Cauterized tissue and kills bacteria

It stimulates secondary odontoblasts to repair with dentinal bridge formation

138
Q

How does MTA work? It is composed of what three minerals?

A

Stimulates cementoblastes to produce hard tissue

Calcium, silicon, aluminum

139
Q

True or false… MTA has bismuth oxide as an opacifier. It has a long setting time of 3 hours. It sets in the presence of moisture. It is antimicrobial. And it is a great sealing agent because it is nonresorbable

A

True

140
Q

What are the 3 three’s of MTA?

A

3 minerals - calcium, silicon, aluminum

3 hour setting time

3 advantages: sets in presence of moisture. Antimicrobial. Nonresorbable (great sealing agent)

141
Q

When is an indirect pulp cap indicated?

A

Deep caries that is approximating the pulp. Not touching the pulp but very close (less than a mm away)

142
Q

A direct pulp cap is indicated if there is a mechanical exposure of

A

2mm

6 weeks

143
Q

When would you do a pulpotomy on a permanent tooth?

A

Traumatic exposure that occurred over 72 hours ago

144
Q

In a pulpotomy, formocresol is placed directly over the pulp canals. What then occurs?

A

Fixation, which renders it resistant to enzymatic breakdown. This will then cause the underlying pulp to undergo coagulation necrosis. Hopefully the very ends of the canal remains vital

145
Q

What are the contents in Buckley’s formocresol?

A

19% formaldehyde

35% cresol

15% glycerine

31% water

It is a bacteriocidal and a fixative (fixes the pulp tissue, devitalizes it, and makes it resistant to enzymatic breakdown)

146
Q

In a pulpectomy, ___ is placed in the crown, and ___ is placed in the root.

A

ZOE

CaOH

147
Q

Which primary teeth are most difficult to perform pulpectomies on? Why?

A

Primary first molars. They have lots of accessory canals

148
Q

If a primary tooth is symptomatic is it usually best to extract or perform a pulpectomy?

A

Extract

149
Q

In apexogenesis, __ or __ is placed on healthy or diseased pulp to allow the body to make a stronger root.

A

Calcium hydroxide

MTA

150
Q

True or false… apexogenesis technically includes any indirect pulp cap, direct pulp cap, cvek pulpotomy, or pulpotomy performed in an immature permanent tooth to allow further root development

A

True

151
Q

When is apexogenesis contraindicated?

A

Avulsed, nonrestorable, severe horizontal fracture, and necrotic teeth.

152
Q

When is apexification done instead of apexogenesis?

A

If the tooth root is not fully developed yet the tooth is NONVITAL

This doesn’t allow the root to finish developing (it can’t cause its nonvital), instead this allows the root end to close.

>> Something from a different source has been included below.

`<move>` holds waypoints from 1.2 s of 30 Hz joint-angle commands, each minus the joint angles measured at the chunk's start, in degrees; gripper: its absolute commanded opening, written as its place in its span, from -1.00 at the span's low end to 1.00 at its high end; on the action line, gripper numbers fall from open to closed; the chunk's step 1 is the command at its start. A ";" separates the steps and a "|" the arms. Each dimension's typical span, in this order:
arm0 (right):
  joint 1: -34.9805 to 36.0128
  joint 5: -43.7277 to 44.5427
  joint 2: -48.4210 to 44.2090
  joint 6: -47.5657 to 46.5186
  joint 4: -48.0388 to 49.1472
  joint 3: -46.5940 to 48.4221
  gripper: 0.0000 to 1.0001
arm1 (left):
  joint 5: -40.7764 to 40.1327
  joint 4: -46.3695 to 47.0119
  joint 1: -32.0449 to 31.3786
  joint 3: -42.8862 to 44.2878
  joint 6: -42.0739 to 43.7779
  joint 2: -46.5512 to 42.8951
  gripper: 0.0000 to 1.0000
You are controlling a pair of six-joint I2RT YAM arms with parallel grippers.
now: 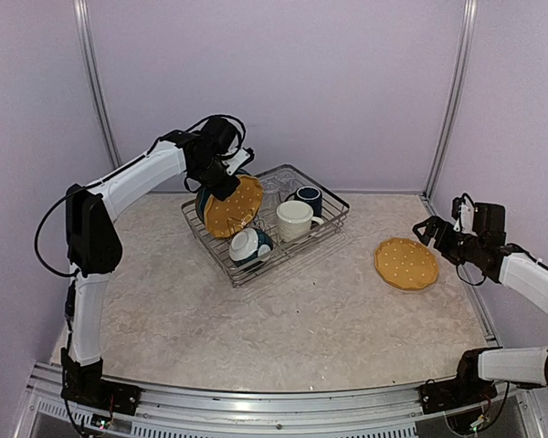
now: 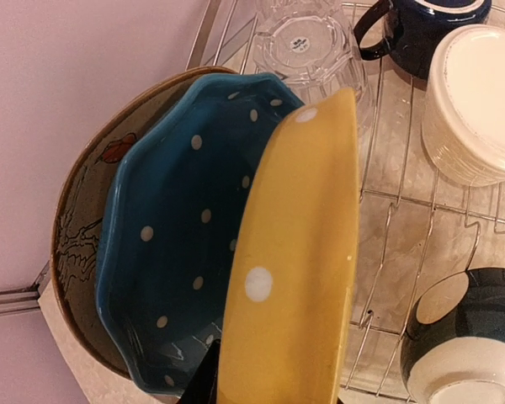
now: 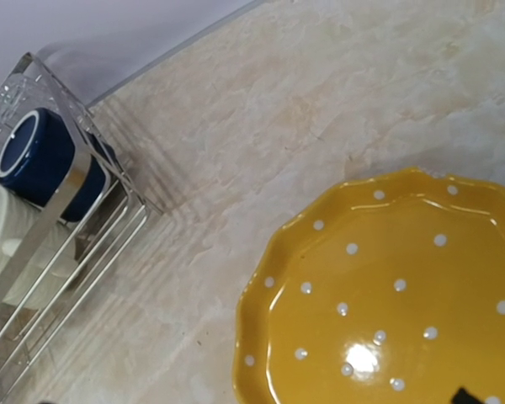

Disinfection of root canal followed by induction of an acceptable apical barrier.

CaOH or MTA is placed at base of canal after dead or dying pulp is removed

153
Q

Cracked tooth syndrome has pain on ____. It is sensitive to ___. It is sometimes completely asymptomatic.

A

Biting and on release

Cold and hot

154
Q

True or false… dyes and transillumintaion are more helpful for identifying cracks than radiographs. Tooth slooth on each cusp can aid in location of the crack.

A

True

155
Q

What is the treatment for a cracked tooth with a healthy pulp? What about diseased pulp?

A

Splint with band and observe. Or crown

Conservative RCT and crown

156
Q

A vertical root fracture starts ___ and progresses ___

A

Apically

Coronally

157
Q

Vertical root fractures are most likely to occur after ____

A

Cementation of a post or excessive condensation forces on an overprepared canal (most common)

158
Q

How are vertical root fractures often found?

A

Isolated probing defect at site of fracture

J-shaped or teardrop radiolucency

159
Q

What is the treatment of choice for a vertical root fracture of a single rooted tooth? What about a multi-rooted tooth?

A

Extract

Extract or respect affected root

160
Q

What is the ideal treatment option for a vertical root fracture?

A

Extraction

161
Q

In a true combined perio-endo lesion. Which is treated first, the endo or the perio?

A

Treat endo first, then perio

162
Q

What surface of which root is most likely to undergo strip perforation in RCT of a mandibular molar?